Ustawę zaczął Rostowski

Prace nad ustawą o NBP ?zaczęły się przed spotkaniem Sienkiewicz – Belka. Kluczowe ?decyzje zapadły jednak później.

Publikacja: 17.06.2014 01:59

12 czerwca 2013 r. – pierwsze doniesienia prasowe o pracach w Ministerstwie Finansów na temat zmiany ustawy o NBP.

14 sierpnia 2013 r. – pierwszy projekt założeń zmiany ustawy o NBP. Pojawia się tu wiele propozycji, w tym pierwsza dotycząca zmiany w ustawie o obrocie instrumentami finansowymi: „proponuje się stworzenie możliwości sprzedaży i kupna dłużnych papierów wartościowych przez NBP także poza operacjami rynku otwartego".

21 sierpnia 2013 r. – resort finansów pisze w komunikacie, iż „intencją zmienianego przepisu nie jest wprowadzenie możliwości finansowania przez NBP deficytu budżetowego". Zmiana „ma na celu rozszerzenie narzędzi NBP w związku z funkcjonowaniem banku centralnego jako tzw. pożyczkodawcy ostatniej szansy" – wyjaśnia resort finansów.

Minister finansów Jacek Rostowski wyjaśniał wtedy, że wszystkie nowoczesne banki centralne mają możliwość skupu obligacji skarbowych z rynku i nie ma powodu, by NBP nie miał takiej opcji.

Wrzesień 2013 r. – pierwsza tura konsultacji projektu założeń. Takie instytucje, jak GPW, KNF czy Krajowy Depozyt Papierów Wartościowych, zwracają uwagę, że zapisy o nowym instrumencie NBP są tak ogóle, że trudno się do nich odnieść. Z kolei NBP proponuje cały nowy punkt przewidujący oddzielenie instrumentów mających zapewnić stabilność krajowego systemu finansowego od zwykłych instrumentów polityki pieniężnej.
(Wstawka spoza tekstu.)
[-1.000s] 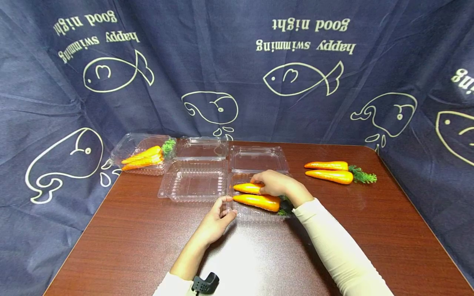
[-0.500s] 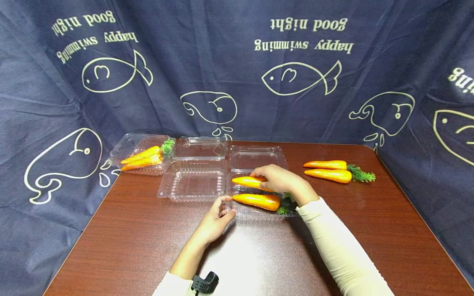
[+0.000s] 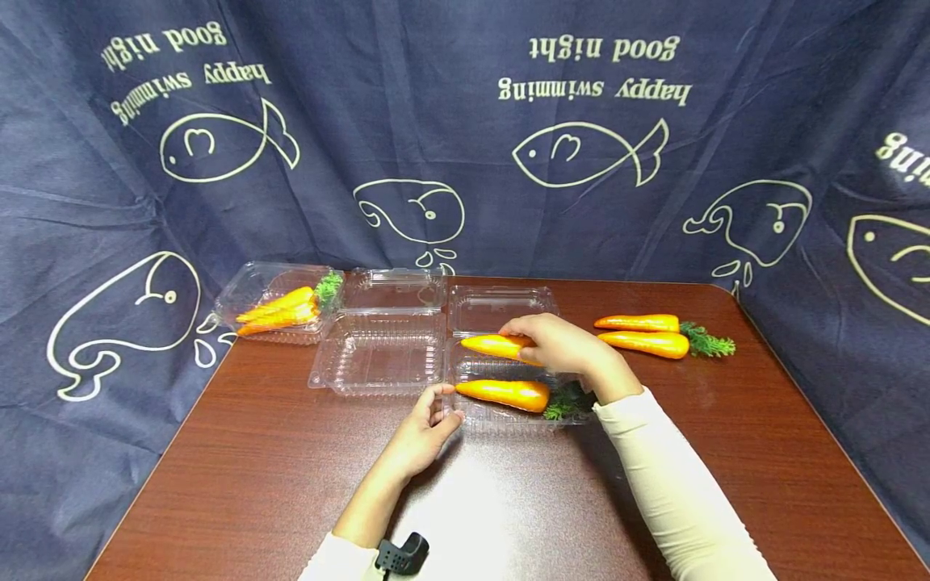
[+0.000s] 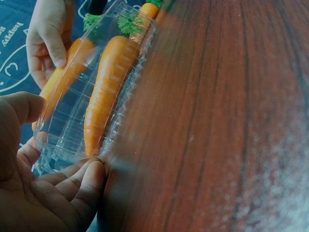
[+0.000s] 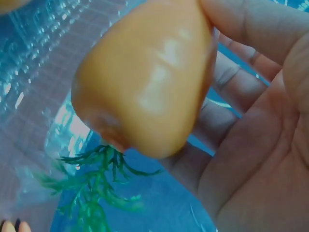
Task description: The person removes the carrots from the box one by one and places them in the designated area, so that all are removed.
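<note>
My right hand [image 3: 570,351] grips an orange carrot [image 3: 490,344] above the back part of an open clear plastic clamshell container [image 3: 483,418]. In the right wrist view this carrot [image 5: 145,82] fills the middle, fingers along its side and its green leaves [image 5: 99,188] hanging below. A second carrot [image 3: 504,395] lies in the container's front half, its tip to the left. My left hand [image 3: 423,436] holds the container's left end; the left wrist view shows the fingers [image 4: 94,176] pinching its rim near that carrot's tip.
Left of it stands another open clear container [image 3: 385,355]. A closed container [image 3: 254,282] with carrots inside sits at the far left. Two loose carrots [image 3: 647,344] lie on the brown table [image 3: 726,452] to the right. A blue printed curtain [image 3: 465,121] hangs behind.
My right hand has shifted back and slightly right with the carrot, widening the gap to the carrot lying in front. My left hand has kept its place on the container.
</note>
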Demonstrator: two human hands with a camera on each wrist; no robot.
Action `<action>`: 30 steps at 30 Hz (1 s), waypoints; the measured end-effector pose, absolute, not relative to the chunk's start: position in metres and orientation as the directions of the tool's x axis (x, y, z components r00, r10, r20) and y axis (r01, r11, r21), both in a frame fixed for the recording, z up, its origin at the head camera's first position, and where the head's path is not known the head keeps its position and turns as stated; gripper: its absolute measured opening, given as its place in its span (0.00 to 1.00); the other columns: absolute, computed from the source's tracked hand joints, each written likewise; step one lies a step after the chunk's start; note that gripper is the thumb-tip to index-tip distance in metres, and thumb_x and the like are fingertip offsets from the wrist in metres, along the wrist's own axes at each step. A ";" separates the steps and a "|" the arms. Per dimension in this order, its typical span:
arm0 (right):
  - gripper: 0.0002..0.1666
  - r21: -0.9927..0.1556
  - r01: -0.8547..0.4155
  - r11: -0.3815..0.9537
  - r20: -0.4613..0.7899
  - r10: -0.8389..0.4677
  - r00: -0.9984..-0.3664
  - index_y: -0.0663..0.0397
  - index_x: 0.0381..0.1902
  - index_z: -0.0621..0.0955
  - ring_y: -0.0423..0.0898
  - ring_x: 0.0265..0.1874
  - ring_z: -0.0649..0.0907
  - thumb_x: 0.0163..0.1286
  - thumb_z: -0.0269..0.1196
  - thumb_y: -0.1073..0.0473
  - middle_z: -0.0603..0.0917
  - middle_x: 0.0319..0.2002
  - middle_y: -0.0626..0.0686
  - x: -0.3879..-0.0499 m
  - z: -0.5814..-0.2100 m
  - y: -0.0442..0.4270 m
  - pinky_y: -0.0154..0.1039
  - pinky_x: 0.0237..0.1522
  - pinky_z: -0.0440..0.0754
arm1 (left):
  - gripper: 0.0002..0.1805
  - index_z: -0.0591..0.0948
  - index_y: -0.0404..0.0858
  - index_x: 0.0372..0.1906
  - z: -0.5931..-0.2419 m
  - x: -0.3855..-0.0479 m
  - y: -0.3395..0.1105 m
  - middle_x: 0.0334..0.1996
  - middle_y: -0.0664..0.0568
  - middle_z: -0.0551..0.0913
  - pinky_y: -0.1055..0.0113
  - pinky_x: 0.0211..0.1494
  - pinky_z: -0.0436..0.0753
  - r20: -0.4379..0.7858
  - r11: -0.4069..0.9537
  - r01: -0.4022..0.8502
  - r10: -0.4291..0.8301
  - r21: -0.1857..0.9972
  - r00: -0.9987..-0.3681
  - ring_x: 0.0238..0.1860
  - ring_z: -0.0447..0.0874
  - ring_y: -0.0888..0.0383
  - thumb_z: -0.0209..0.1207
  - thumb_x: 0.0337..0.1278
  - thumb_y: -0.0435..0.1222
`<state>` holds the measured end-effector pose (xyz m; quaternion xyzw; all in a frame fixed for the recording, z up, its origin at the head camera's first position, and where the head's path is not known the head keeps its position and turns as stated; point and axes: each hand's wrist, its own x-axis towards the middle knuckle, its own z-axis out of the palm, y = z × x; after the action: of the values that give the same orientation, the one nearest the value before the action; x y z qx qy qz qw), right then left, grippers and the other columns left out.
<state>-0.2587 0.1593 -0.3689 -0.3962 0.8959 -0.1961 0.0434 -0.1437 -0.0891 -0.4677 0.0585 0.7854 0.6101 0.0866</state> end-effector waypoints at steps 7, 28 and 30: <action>0.21 -0.421 -0.635 0.647 0.083 -0.670 -0.738 0.58 0.54 0.82 0.47 0.41 0.81 0.61 0.65 0.71 0.85 0.45 0.51 -0.259 -0.363 0.177 0.47 0.48 0.77 | 0.24 0.69 0.41 0.65 -0.468 -0.144 -0.089 0.38 0.51 0.72 0.71 0.30 0.69 -0.068 0.250 -0.016 0.197 0.968 -0.978 0.33 0.68 0.59 0.59 0.68 0.38; 0.24 -0.655 -0.430 0.621 0.032 -0.546 -0.837 0.55 0.52 0.80 0.49 0.38 0.77 0.57 0.61 0.74 0.82 0.41 0.52 -0.260 -0.377 0.252 0.42 0.41 0.73 | 0.24 0.69 0.42 0.65 -0.464 -0.143 -0.089 0.39 0.51 0.74 0.67 0.33 0.70 -0.079 0.293 -0.022 0.184 0.956 -0.980 0.35 0.69 0.58 0.59 0.67 0.40; 0.24 -0.666 -0.418 0.618 0.031 -0.537 -0.843 0.55 0.52 0.81 0.49 0.37 0.76 0.57 0.61 0.74 0.82 0.40 0.52 -0.257 -0.375 0.257 0.41 0.40 0.73 | 0.24 0.69 0.42 0.64 -0.463 -0.142 -0.089 0.38 0.52 0.74 0.68 0.33 0.70 -0.076 0.294 -0.019 0.184 0.956 -0.980 0.36 0.69 0.58 0.59 0.67 0.39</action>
<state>-0.2573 0.2574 -0.3755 -0.2666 0.8953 -0.3463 0.0859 -0.1425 -0.0890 -0.4635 0.0518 0.7997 0.5920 0.0857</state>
20 listopada 2013 r. – premier Donald Tusk dymisjonuje ministra finansów Jacka Rostowskiego. Powołuje na to stanowisko Mateusza Szczurka, młodego ekonomistę bez politycznego zaplecza.

29 kwietnia 2014 r. – Ministerstwo Finansów przedstawia nowy projekt założeń zmian w ustawie o NBP. Projektem tym ma się dzisiaj zająć rząd.
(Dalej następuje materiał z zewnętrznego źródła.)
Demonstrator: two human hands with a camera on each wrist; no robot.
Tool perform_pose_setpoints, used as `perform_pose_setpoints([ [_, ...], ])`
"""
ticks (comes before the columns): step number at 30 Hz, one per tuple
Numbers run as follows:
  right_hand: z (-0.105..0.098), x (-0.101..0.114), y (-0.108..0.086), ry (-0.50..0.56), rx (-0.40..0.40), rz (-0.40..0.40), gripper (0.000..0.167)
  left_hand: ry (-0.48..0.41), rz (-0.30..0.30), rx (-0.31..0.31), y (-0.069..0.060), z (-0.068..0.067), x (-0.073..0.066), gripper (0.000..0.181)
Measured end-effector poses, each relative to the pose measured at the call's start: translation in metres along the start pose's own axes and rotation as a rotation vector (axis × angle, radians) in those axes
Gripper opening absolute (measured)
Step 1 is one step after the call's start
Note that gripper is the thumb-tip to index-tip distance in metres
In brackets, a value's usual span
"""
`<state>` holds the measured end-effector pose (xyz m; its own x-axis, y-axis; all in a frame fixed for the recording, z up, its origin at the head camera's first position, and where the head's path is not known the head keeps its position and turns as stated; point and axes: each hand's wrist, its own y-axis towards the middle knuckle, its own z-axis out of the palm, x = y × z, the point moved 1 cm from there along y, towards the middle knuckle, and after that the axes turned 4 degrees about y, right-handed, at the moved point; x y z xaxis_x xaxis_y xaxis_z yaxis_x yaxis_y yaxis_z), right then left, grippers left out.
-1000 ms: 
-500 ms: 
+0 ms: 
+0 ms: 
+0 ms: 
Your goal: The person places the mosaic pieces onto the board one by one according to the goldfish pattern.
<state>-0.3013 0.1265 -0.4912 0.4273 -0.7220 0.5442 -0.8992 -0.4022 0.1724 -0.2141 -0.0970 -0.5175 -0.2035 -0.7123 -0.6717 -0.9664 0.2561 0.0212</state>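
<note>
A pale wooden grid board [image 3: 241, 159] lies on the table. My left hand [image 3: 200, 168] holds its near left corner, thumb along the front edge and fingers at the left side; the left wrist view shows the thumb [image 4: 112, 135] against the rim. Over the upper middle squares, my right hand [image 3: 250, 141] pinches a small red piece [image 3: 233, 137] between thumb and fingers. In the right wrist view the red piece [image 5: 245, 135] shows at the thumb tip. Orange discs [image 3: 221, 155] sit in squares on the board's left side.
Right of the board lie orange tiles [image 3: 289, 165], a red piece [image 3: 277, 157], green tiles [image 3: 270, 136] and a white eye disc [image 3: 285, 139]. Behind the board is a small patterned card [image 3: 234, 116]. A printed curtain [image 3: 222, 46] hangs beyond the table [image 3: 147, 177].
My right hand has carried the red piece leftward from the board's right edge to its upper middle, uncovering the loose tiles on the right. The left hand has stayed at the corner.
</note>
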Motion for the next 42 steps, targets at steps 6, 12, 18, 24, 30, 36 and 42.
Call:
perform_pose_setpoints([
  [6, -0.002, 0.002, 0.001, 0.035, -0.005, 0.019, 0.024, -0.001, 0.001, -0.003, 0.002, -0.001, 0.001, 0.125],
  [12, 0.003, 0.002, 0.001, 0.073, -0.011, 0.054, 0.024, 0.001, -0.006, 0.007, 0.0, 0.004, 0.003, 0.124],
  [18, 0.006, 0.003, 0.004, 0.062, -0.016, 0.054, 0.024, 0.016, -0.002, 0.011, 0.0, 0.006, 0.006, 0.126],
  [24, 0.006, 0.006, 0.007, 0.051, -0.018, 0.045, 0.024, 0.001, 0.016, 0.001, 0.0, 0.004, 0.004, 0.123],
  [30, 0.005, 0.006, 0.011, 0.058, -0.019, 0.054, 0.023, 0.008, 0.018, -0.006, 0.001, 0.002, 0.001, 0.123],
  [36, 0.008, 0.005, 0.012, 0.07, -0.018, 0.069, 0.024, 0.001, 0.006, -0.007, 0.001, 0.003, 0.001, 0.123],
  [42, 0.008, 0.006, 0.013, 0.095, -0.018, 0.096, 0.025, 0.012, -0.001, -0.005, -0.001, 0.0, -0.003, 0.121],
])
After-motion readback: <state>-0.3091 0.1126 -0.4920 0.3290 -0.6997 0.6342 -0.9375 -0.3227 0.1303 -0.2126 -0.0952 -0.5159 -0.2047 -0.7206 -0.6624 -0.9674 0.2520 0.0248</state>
Jest on zmieniony w stosunku do pierwotnej wersji. Resort finansów zgodnie z sugestiami NBP wprowadza nowe wątki. Ale zapis o kupowaniu lub sprzedaży dłużnych papierów wartościowych wciąż jest ogólnikowy. Resort tłumaczy tylko w dokumencie założeń, że „nabywanie na rynku pierwotnym obligacji skarbowych przez banki centralne wszystkich państw UE zarówno strefy euro, jak i spoza strefy, w tym przez Narodowy Bank Polski, jest niedopuszczalne, z uwagi na zakaz wyraźnie sformułowany w art. 123 ust. 1 Traktatu o Funkcjonowaniu Unii Europejskiej. Zakaz ten nie obejmuje natomiast zakupu przez te banki obligacji skarbowych na rynku wtórnym. (...) W konsekwencji, zakupy papierów wartościowych na rynku wtórnym nie będą mogły stać się formą pośredniego finansowania budżetu państwa czy sektora publicznego".
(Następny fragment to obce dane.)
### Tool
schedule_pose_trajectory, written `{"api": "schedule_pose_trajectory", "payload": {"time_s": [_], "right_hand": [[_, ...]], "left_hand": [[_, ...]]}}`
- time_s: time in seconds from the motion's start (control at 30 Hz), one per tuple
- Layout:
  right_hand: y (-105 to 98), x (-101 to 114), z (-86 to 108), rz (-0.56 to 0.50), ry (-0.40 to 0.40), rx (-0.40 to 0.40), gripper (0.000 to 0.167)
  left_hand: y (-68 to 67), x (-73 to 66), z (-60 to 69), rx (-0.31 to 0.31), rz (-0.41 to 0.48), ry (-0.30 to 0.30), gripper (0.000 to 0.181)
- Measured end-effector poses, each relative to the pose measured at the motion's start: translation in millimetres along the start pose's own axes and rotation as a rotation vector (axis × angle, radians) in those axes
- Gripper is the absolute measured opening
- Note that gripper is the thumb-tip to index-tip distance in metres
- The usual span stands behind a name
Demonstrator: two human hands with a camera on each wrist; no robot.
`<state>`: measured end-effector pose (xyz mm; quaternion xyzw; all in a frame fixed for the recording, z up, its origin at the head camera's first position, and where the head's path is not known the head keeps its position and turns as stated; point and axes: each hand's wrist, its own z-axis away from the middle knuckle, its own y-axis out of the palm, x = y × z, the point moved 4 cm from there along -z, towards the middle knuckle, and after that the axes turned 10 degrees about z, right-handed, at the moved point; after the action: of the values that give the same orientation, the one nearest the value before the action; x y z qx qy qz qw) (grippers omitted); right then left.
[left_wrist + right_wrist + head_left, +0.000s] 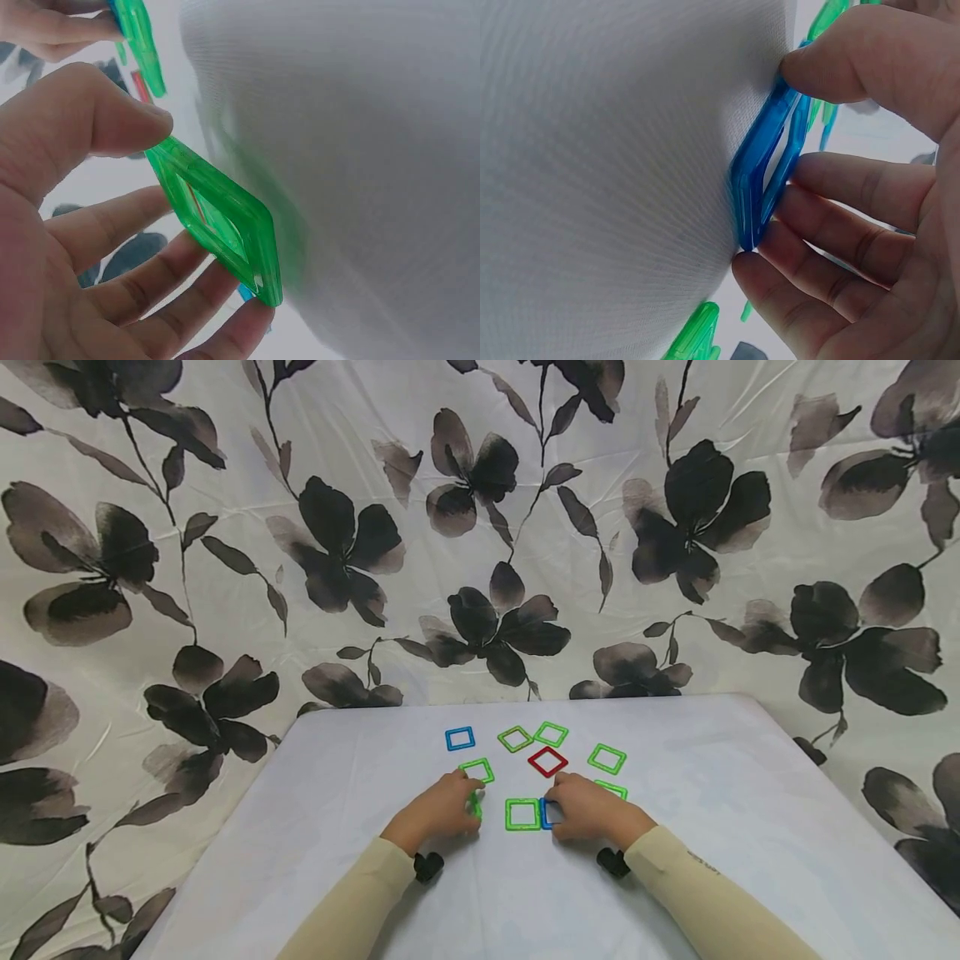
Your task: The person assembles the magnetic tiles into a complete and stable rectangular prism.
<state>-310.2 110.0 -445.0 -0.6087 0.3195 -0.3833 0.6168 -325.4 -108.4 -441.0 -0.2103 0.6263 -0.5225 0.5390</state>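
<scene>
My left hand (442, 808) pinches a green square frame tile (217, 174) between the thumb and the fingertips. That tile looks tilted at the white cloth, and the hand hides part of it in the head view. My right hand (597, 810) holds a blue square frame tile (761, 150) by its edges, thumb on one side and fingers on the other. In the head view the blue tile (544, 814) lies side by side with another green square tile (522, 828), their edges seeming to touch. This pair is right of my left hand.
Beyond the hands lie a blue square tile (461, 748), a red one (548, 776) and several green ones, among them one by my left fingertips (488, 770) and one partly behind my right hand (613, 787). A white-clothed table (337, 793) meets a floral backdrop (480, 552).
</scene>
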Motion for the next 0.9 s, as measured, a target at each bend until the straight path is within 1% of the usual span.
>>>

– To zapisy pozwalające bankowi centralnemu na elastyczne reagowanie na zagrożenie dla stabilności systemu finansowego – mówił wczoraj „Rz" Dobiesław Tymoczko, zastępca dyrektora Departamentu Stabilności Finansowej w NBP. Jego zdaniem nie ma możliwości zapisania dokładnie, kiedy stabilność jest zagrożona. – Nie oznacza to jednak, że można tej możliwości nadużywać. EBC monitoruje, czy potrzeby budżetu nie są finansowane przez bank centralny i nikt tego w Europie nie robi, i nikomu w Europie to się nawet nie śni – dodaje Tymoczko.

Nie wszyscy członkowie Rady Polityki Pieniężnej chcą komentować te propozycje. – To jest tylko projekt założeń zmian i trudno się do nich ustosunkować – mówi „Rz" Jerzy Osiatyński. W podobnym tonie wypowiada się inny członek RPP, Jan Winiecki.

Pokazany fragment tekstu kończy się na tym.